▶ **Exercise**: Would you output the whole of the data exactly?
---
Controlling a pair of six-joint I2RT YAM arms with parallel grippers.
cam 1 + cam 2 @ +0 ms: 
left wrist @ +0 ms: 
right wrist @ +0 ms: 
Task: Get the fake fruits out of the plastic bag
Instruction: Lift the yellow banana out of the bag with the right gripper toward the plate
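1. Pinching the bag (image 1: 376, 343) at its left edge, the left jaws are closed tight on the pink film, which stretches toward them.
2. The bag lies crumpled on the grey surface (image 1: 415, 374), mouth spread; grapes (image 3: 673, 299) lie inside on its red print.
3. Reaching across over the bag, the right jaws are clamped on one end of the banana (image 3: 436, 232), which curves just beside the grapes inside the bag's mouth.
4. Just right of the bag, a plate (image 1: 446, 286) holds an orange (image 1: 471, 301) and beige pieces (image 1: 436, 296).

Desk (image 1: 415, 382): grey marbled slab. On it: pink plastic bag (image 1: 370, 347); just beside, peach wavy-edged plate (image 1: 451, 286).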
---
▶ **The answer**:
Controlling a pair of six-joint I2RT YAM arms with parallel grippers.
cam 1 + cam 2 @ +0 ms: 
left wrist @ +0 ms: 
right wrist @ +0 ms: 
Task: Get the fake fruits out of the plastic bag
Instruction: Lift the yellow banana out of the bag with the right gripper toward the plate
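1. Pinching the bag (image 1: 376, 343) at its left edge, the left jaws are closed tight on the pink film, which stretches toward them.
2. The bag lies crumpled on the grey surface (image 1: 415, 374), mouth spread; grapes (image 3: 673, 299) lie inside on its red print.
3. Reaching across over the bag, the right jaws are clamped on one end of the banana (image 3: 436, 232), which curves just beside the grapes inside the bag's mouth.
4. Just right of the bag, a plate (image 1: 446, 286) holds an orange (image 1: 471, 301) and beige pieces (image 1: 436, 296).

Desk (image 1: 415, 382): grey marbled slab. On it: pink plastic bag (image 1: 370, 347); just beside, peach wavy-edged plate (image 1: 451, 286).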

Here the exercise is finished.